The stretch wanted below opens at the line containing "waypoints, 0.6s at" and closes at the line containing "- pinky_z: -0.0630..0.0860". Please return it exactly, with no other lines.

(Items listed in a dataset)
*** Begin section ***

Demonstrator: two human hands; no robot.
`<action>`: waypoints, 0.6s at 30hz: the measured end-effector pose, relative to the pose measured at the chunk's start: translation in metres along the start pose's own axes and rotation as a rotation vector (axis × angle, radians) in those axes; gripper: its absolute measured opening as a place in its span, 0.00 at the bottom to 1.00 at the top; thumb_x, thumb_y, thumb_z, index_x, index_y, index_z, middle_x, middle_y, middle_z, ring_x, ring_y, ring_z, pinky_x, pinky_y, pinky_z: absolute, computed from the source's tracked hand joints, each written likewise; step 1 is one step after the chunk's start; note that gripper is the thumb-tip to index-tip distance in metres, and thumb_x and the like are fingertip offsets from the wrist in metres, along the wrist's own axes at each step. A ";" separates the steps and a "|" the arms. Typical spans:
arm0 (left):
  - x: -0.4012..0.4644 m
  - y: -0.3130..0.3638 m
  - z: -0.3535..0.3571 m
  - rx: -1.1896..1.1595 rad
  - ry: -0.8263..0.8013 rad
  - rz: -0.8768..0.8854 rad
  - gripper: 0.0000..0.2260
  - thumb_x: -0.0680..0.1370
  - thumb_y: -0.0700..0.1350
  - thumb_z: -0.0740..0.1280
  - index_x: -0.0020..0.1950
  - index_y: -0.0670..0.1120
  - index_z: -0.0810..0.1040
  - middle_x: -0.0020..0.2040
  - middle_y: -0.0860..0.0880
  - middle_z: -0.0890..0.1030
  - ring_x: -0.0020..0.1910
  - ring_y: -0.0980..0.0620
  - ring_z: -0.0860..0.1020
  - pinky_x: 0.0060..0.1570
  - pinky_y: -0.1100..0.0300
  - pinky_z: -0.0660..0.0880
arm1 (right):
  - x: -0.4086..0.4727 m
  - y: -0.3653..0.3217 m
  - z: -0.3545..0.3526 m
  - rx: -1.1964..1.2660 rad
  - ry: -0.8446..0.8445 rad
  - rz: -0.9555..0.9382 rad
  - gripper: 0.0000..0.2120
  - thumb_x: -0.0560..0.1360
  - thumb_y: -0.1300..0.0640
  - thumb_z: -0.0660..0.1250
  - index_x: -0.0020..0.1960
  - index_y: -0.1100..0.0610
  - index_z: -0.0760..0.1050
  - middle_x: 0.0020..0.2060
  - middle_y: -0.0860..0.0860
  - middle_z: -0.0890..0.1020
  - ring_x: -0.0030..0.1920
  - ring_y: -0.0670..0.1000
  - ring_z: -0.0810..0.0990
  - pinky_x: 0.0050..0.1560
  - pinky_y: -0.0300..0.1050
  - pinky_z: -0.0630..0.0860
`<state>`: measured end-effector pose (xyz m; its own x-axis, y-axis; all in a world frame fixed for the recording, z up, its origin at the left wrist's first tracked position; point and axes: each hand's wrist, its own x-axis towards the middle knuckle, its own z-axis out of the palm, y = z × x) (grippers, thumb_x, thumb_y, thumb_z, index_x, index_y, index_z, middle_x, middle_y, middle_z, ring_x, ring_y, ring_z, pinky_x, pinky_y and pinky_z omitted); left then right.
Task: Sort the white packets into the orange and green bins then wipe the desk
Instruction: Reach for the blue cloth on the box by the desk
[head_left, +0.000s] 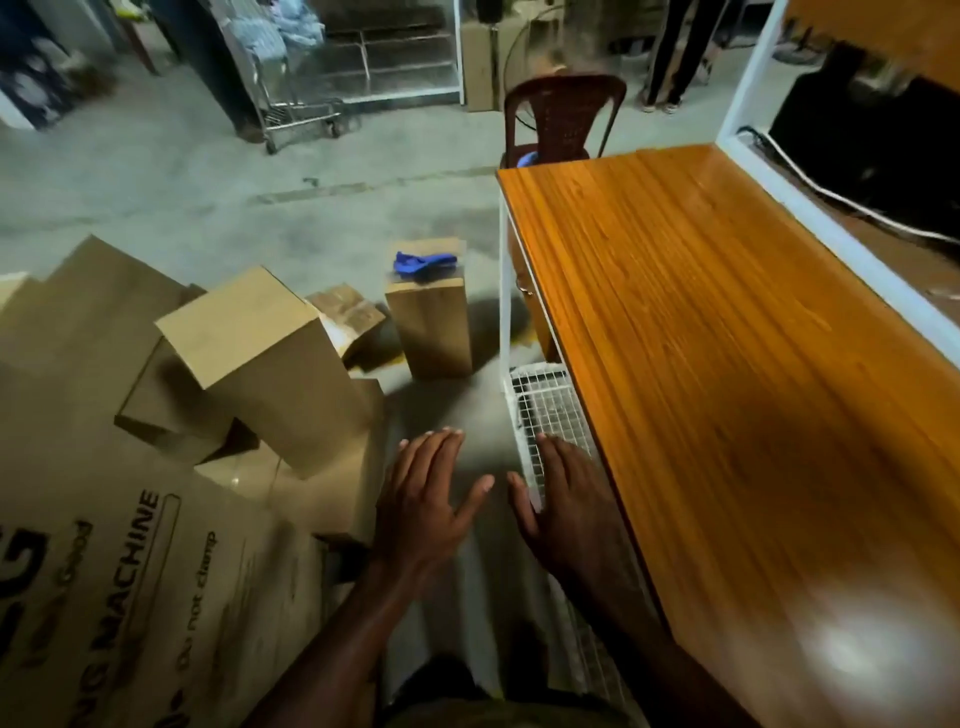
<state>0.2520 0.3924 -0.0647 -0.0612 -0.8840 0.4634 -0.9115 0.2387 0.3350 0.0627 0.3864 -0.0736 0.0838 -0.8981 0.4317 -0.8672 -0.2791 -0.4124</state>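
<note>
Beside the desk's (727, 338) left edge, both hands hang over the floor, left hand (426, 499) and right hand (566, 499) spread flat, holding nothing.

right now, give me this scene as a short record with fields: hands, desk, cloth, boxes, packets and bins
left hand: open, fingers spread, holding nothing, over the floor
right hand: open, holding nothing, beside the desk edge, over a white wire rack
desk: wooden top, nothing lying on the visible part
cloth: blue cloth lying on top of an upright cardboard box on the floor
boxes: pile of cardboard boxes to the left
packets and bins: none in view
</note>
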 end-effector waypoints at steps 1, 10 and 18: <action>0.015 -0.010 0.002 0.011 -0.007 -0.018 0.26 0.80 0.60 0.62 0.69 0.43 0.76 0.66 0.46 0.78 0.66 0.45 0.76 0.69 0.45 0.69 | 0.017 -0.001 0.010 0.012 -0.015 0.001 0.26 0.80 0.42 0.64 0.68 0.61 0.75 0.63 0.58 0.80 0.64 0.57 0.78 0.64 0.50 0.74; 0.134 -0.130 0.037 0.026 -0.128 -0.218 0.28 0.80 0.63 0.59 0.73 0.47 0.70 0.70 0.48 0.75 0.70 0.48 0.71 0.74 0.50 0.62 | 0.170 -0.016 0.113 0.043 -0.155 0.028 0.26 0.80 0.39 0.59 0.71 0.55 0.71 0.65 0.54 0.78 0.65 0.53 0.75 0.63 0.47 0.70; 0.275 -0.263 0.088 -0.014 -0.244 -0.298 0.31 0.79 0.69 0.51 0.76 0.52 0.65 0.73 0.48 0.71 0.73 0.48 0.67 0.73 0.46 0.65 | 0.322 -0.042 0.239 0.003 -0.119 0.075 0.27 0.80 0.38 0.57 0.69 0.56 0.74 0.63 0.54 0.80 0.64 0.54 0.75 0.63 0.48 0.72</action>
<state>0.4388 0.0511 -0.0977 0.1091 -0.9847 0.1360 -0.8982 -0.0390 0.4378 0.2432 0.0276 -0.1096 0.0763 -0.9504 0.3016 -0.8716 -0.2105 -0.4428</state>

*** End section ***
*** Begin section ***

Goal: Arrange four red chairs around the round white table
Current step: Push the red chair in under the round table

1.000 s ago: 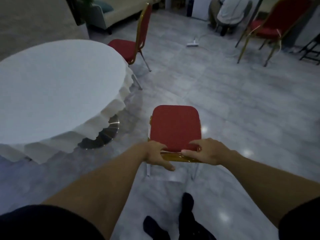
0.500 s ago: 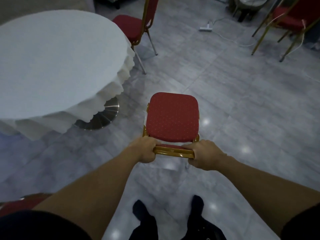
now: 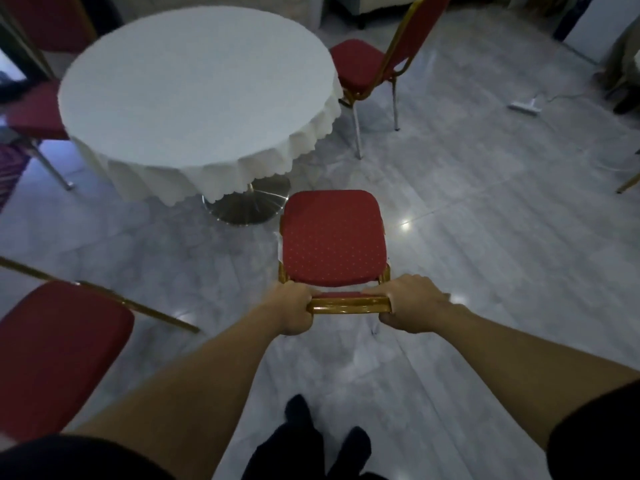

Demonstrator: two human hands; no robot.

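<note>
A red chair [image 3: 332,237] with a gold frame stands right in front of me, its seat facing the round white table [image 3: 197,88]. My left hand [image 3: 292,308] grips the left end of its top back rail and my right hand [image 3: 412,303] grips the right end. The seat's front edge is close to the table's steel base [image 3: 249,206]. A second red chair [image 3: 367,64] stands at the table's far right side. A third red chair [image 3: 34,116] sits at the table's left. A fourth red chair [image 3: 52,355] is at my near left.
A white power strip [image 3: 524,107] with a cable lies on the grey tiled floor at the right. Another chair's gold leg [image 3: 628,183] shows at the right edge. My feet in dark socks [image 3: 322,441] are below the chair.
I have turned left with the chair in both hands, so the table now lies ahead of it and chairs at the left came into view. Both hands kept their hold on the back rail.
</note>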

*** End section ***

_TASK RESPONSE_:
`<action>`: waypoints, 0.6s at 30hz: the measured end-effector pose, relative to the pose measured at the chunk's start: translation in metres along the start pose's own axes and rotation as a rotation vector (axis × angle, radians) in those axes; gripper: its absolute measured opening as a place in its span, 0.00 at the bottom to 1.00 at the top; thumb_x, thumb_y, thumb_z, index_x, index_y, index_z, middle_x, middle_y, middle_z, ring_x, ring_y, ring_z, pinky_x, pinky_y, pinky_z: absolute, computed from the source's tracked hand joints, each written likewise; step 1 is one step after the chunk's start; note that gripper is the thumb-tip to index-tip distance in metres, and thumb_x and the like are fingertip offsets from the wrist in metres, along the wrist's own axes at each step. A ";" separates the steps and a "|" the arms. Typical spans:
arm0 (left):
  - x: -0.4012..0.4644 m
  - y: -0.3130..0.3638 m
  - z: -0.3535..0.3571 m
  - rx: -1.1896..1.1595 rad
  - ry: -0.8263..0.8013 rad
  - rz: -0.8768..0.8854 rad
  - gripper: 0.0000..0.2260
  - thumb_x: -0.0680..0.1370
  - thumb_y: -0.0700..0.1350
  - thumb_z: -0.0740..0.1280
  - index_x: -0.0020..0.1950
  - index_y: -0.0670..0.1120
  - index_z: -0.0810..0.1040
  - middle_x: -0.0020..0.2040
  - middle_y: -0.0860..0.0880
  - middle_z: -0.0890..0.1030
  - ring_x: -0.0020..0.1910
  - ring_y: -0.0980..0.0620
  - ring_z: -0.0860..0.1020
  - pinky_x: 0.0060..0.1570
  - pinky_y: -0.1100..0.0300
  - pinky_z: -0.0660..0.0880
arm1 (right):
  - x: -0.4086..0.4727 m
  - y: -0.3653..0.3217 m
  - z: -0.3545..0.3526 m
  - rx: -1.1964..1.2660 rad
  - ry: -0.8446..0.8445 rad
  - rz: -0.9555..0.9382 rad
  - gripper: 0.0000..0.2120
  - thumb_x: -0.0560..0.1360
  - thumb_y: -0.1300..0.0640
  - thumb_z: -0.0660..0.1250
  - index_x: -0.0020..0.1960
  - index_y: -0.1100..0.0610
  - index_z: -0.0760..0.1050
  - middle_x: 0.0020..0.2060
  - middle_y: -0.0860..0.0860
  - middle_z: -0.0890..0.1020
  - ring_x: -0.0030..0.1920
  - ring_y: -0.0670..0.1000
  - ring_z: -0.0810..0.0990
  - pinky_x: 0.0050..0.1560
  - pinky_y: -0.0300..0.1050
  - pinky_z: -0.0630..0.0860

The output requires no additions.